Nahdlatul Ulama memang didirikan dalam lanskap global. Para kiai pada saat mendirikan organisasi NU, sangat sadar bahwa ada tantangan di level internasional yang perlu dicarikan solusinya secara bersama-sama. KH. Ridwan Abdullah mencipta lambang Nahdlatul Ulama menjelang Muktamar ke-2 NU pada Oktober 1927 (Rabiul Awwal 1346 H). Sebelumnya, Kiai Ridlwan berdiskusi dengan Kiai Wahab Chasbullah, yang saat itu menjadi ketua panitia muktamar. Dalam lambang NU, simbol jagad yang terikat tali kendor penuh dengan makna: jaringan pengetahuan serta pengabdian di level global.
Sebelum Nahdlatul Ulama resmi terbentuk, embrio perjuangan terakumulasi dalam wadah Tashwirul Afkar, Nahdlatut Tujjar dan Nahdlatul Wathan. Tashwirul Afkar sebagai ruang untuk mengkristalisasi gagasan para santri. Sedangkan, Nahdlatut Tujjar untuk membangun fondasi ekonomi sekaligus mengembangkan kemandirian. Sementara, Nahdlatul Wathan merupakan perwujudan keberpihakan para kiai untuk perjuangan kemerdekaan, mengimpikan terbentuknya negara yang merdeka, berdaulat, serta menjamin kesejahteraan publik.
Selain itu, para kiai pesantren juga aware dengan pergolakan di Timur Tengah, khususnya dinamika di Arab Saudi. Ketika muncul tantangan bahwa rezim yang berkuasa di Saudi pada paruh pertama abad XX berusaha meratakan makam Nabi, maka para kiai ingin menyampaikan pandangannya, berniat beraudiensi dengan Raja Ibn Saud. Sejak tanah Hijaz dikuasai oleh Raja Najd, Ibn Saud, kelompok Wahabi menyebarkan dominasi di kawasan Arab.
Para kiai sepakat mengirim delegasi untuk datang langsung ke tanah Arab. Utusan itu, dinamakan Komite Hijaz, yang di antaranya termasuk Syaikh Ghanaim al-Mishri serta dipimpin oleh Kiai Wahab Chasbullah. Dari kisah Komite Hijaz, jelas tergambar bahwa sejak awal para kiai berwawasan global sekaligus bergerak di level internasional. Komite Hijaz juga bertugas untuk menegosiasikan agar diberlakukan kemerdekaan bermadzhab, serta tidak ada larangan dalam penyebaran kitab-kitab ulama empat madzhab dalam bidang fikih, akidah dan tasawuf.

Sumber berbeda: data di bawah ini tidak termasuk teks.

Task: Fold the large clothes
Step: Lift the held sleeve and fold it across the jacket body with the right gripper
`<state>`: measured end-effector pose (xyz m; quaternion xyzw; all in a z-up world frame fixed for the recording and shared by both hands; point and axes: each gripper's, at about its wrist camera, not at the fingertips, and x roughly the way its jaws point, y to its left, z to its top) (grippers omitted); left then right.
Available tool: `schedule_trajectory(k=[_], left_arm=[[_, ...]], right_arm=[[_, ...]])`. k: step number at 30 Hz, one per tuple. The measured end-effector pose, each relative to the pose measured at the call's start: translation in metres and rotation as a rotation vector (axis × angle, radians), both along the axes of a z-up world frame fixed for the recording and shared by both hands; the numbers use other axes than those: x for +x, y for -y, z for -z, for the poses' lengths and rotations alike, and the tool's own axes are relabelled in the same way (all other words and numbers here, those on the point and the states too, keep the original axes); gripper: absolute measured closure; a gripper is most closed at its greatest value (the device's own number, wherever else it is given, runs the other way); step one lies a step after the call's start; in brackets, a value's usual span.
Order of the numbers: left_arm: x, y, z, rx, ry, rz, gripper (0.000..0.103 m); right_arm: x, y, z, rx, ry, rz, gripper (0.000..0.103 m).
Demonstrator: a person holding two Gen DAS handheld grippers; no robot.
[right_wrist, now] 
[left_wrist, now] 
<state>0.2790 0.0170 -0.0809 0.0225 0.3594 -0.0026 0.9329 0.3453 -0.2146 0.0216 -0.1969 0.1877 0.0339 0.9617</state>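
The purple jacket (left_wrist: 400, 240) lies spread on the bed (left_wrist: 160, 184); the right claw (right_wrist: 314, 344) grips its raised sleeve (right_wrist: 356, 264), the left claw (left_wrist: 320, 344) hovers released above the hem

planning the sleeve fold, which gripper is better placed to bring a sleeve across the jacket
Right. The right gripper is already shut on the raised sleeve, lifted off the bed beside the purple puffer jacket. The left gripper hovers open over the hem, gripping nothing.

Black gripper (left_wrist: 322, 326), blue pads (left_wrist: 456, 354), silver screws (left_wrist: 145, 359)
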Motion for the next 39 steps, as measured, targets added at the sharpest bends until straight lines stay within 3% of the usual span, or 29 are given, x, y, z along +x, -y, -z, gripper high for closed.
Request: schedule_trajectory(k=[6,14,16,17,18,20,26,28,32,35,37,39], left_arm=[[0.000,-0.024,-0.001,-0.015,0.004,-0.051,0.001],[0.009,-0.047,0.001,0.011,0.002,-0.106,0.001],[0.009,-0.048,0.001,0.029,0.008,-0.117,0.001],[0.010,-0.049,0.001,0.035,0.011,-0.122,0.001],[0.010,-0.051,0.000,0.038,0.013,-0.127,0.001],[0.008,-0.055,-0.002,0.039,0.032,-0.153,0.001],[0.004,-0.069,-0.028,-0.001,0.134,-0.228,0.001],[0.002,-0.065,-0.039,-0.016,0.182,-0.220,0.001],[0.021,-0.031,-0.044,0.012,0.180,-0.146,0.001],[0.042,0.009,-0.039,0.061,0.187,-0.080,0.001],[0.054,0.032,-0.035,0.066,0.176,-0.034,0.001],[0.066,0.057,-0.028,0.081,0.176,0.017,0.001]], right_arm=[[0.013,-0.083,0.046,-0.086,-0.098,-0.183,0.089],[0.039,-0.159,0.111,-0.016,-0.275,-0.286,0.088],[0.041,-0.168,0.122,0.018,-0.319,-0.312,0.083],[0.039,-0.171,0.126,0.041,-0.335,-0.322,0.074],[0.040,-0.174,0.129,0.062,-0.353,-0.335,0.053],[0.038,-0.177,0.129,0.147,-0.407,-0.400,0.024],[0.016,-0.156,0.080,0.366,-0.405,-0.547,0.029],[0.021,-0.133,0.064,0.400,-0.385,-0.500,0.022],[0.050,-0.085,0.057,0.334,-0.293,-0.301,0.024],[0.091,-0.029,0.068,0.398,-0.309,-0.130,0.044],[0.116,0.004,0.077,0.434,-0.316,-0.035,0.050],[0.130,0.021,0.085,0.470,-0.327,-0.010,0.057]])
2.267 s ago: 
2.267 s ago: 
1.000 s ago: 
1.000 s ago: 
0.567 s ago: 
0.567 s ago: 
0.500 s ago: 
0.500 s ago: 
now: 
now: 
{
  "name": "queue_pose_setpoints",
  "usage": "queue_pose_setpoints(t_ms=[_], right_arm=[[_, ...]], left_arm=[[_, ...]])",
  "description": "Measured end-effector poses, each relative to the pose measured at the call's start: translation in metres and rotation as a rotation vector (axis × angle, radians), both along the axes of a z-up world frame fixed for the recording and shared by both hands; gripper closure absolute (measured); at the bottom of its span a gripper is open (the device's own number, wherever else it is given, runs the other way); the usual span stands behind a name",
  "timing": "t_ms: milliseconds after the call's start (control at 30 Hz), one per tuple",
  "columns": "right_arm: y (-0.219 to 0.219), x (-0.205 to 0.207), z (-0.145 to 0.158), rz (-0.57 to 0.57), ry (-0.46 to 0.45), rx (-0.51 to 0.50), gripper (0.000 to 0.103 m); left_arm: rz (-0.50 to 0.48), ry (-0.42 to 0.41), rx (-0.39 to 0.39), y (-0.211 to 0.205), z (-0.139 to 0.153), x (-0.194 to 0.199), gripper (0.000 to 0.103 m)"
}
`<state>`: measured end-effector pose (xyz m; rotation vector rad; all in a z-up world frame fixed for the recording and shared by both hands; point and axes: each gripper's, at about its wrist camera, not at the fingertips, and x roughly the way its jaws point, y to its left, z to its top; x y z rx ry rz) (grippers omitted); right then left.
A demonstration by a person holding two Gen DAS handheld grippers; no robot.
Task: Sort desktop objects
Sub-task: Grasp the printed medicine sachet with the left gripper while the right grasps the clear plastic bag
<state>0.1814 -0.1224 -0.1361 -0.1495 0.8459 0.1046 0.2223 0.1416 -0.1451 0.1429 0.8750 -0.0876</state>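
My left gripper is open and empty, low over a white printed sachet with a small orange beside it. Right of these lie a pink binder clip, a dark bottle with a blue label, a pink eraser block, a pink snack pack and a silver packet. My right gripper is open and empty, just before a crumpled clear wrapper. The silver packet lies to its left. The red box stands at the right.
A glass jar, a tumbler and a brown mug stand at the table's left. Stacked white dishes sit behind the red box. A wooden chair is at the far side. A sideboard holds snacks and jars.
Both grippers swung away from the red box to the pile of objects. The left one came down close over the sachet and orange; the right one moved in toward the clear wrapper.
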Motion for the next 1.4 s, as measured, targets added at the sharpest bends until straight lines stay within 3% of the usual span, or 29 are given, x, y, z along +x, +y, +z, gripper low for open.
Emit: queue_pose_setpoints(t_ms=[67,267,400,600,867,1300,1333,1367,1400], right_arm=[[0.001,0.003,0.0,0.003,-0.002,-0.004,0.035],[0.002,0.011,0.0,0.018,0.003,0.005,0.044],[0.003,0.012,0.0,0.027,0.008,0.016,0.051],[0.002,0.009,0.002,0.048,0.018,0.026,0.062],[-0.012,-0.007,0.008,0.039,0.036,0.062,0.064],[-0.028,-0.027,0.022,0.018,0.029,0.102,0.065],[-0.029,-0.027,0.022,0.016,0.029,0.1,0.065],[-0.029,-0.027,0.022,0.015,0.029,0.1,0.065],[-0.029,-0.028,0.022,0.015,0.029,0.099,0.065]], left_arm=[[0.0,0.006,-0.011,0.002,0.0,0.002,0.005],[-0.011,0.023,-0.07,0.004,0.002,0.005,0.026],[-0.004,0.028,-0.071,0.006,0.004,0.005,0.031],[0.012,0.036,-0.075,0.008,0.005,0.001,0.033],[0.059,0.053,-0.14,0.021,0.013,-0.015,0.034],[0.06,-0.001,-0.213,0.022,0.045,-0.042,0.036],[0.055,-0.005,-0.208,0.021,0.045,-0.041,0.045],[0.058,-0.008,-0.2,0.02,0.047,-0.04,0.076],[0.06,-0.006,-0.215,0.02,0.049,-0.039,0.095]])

Para kiai berusaha menyampaikan gagasan, mengupayakan solusi, sekaligus menjadi aktor di tengah pergulatan global. Diplomasi para kiai itu menjadi cermin bahwa pesantren dan NU memiliki akar panjang dalam dinamika global. Perspektif inilah yang perlu dimunculkan, bahwa fondasi gagasan dan aksi Nahdlatul Ulama, beresonansi di level internasional.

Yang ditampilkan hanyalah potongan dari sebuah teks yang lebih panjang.